Scan the data below for lines holding the word "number", and copy each line found.
BEGIN Collected data
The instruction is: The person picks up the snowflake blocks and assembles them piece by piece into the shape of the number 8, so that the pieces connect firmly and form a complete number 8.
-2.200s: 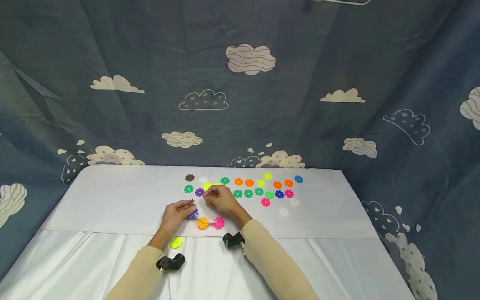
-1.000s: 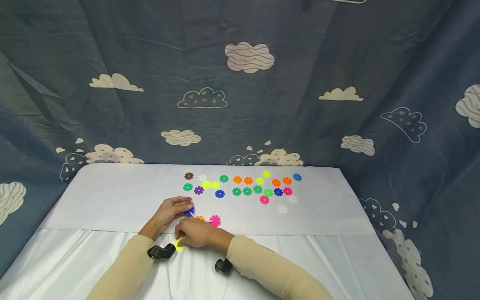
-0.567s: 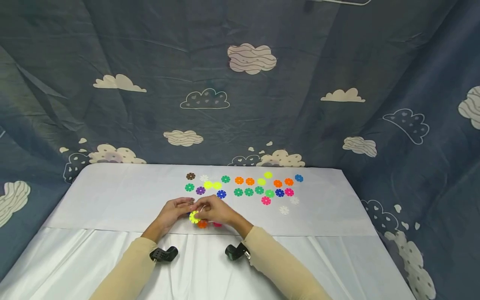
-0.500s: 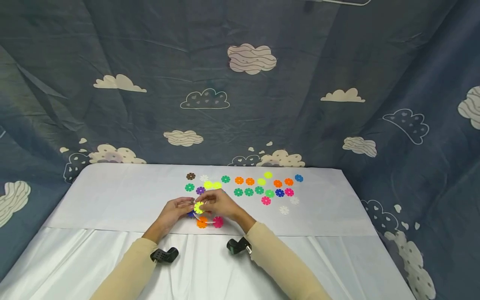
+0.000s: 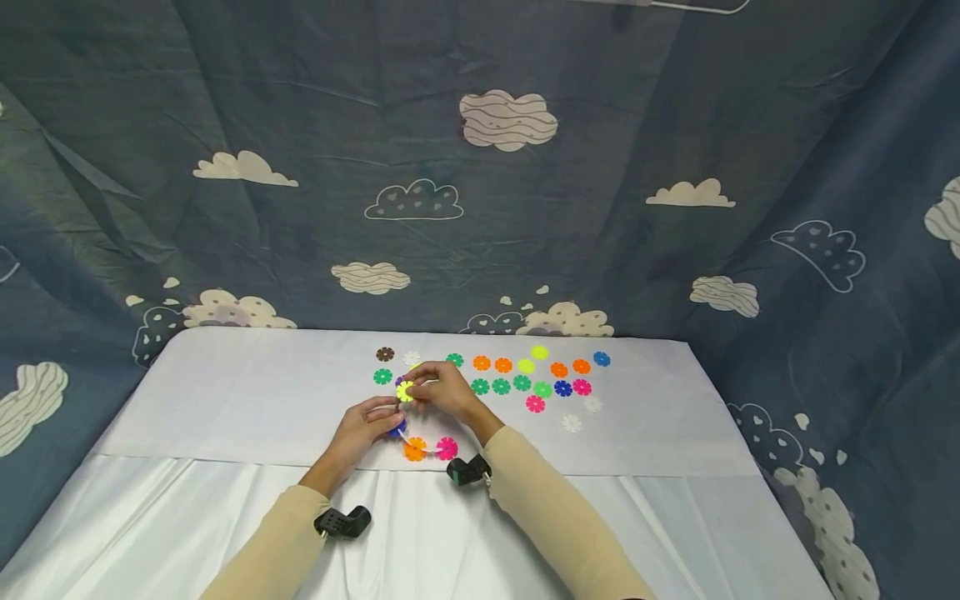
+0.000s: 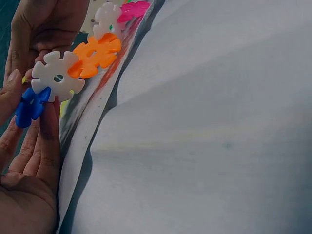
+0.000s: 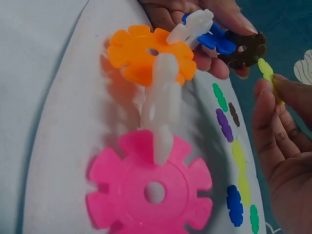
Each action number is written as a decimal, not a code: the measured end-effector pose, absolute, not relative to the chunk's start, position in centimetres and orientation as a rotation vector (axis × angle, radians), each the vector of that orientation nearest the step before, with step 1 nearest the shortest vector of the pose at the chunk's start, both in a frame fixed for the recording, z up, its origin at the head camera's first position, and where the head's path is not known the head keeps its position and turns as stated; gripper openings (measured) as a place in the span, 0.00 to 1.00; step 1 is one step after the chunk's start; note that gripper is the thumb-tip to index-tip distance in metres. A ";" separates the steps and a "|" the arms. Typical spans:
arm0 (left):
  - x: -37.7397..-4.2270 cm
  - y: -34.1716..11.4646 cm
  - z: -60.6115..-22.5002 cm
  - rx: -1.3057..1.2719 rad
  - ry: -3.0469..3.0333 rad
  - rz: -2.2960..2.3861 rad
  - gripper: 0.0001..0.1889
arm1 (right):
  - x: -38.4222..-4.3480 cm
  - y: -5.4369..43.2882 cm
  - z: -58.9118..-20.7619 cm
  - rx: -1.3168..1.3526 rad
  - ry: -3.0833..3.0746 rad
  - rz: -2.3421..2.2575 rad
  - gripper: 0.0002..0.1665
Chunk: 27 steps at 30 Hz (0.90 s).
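Note:
My left hand point(image 5: 367, 427) grips one end of a chain of notched plastic snowflake discs, its fingers and thumb around the blue disc point(image 6: 29, 109) and brown disc point(image 7: 249, 46). From there the chain runs through a white disc point(image 6: 48, 78) and an orange disc point(image 5: 415, 455) to another white disc point(image 7: 163, 105) and a pink disc point(image 5: 447, 455) at its far end. My right hand point(image 5: 447, 392) pinches a yellow disc point(image 5: 405, 392) between thumb and fingers. In the right wrist view, the yellow disc's edge meets the brown disc's rim.
Loose snowflake discs lie in loose rows beyond the hands, including a green disc point(image 5: 501, 386), an orange disc point(image 5: 558, 369) and a white disc point(image 5: 572, 423). White cloth point(image 5: 225, 400) covers the table; a dark cloud-print curtain point(image 5: 570, 250) hangs behind it.
My right hand reached down to the yellow disc near the front, picked it up and carried it to the chain's brown end. My left hand kept its grip on the chain.

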State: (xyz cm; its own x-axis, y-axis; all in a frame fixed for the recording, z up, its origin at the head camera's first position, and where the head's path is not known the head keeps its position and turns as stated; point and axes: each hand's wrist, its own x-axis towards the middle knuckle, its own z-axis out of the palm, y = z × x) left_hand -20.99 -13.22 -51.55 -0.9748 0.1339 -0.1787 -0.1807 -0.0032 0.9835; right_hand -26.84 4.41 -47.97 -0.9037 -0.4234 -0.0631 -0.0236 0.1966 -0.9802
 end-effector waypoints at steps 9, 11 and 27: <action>-21.1 -13.2 -51.7 -0.098 2.066 2.086 0.21 | -27.2 3.5 -48.4 -0.490 2.247 -1.720 0.11; -21.0 -13.2 -51.7 -0.089 2.072 2.090 0.20 | -27.2 3.4 -48.3 -0.497 2.234 -1.729 0.11; -20.7 -12.8 -52.1 -0.114 2.168 2.150 0.18 | -26.8 3.2 -48.8 -0.464 2.177 -1.772 0.10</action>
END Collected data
Your solution:
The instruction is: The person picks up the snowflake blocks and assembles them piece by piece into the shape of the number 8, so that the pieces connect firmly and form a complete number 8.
Each action number is written as a decimal, not a code: the measured end-effector pose, absolute, not relative to the chunk's start, position in centimetres and orientation as a rotation vector (axis × angle, radians), each the vector of that orientation nearest the step before, with step 1 nearest the shortest vector of the pose at the chunk's start, both in a frame fixed for the recording, z up, its origin at the head camera's first position, and where the head's path is not known the head keeps its position and turns as stated; gripper openings (measured) as a place in the span, 0.00 to 1.00; step 1 is one step after the chunk's start; note that gripper is the thumb-tip to index-tip distance in metres. A ";" separates the steps and a "|" the arms. Typical spans:

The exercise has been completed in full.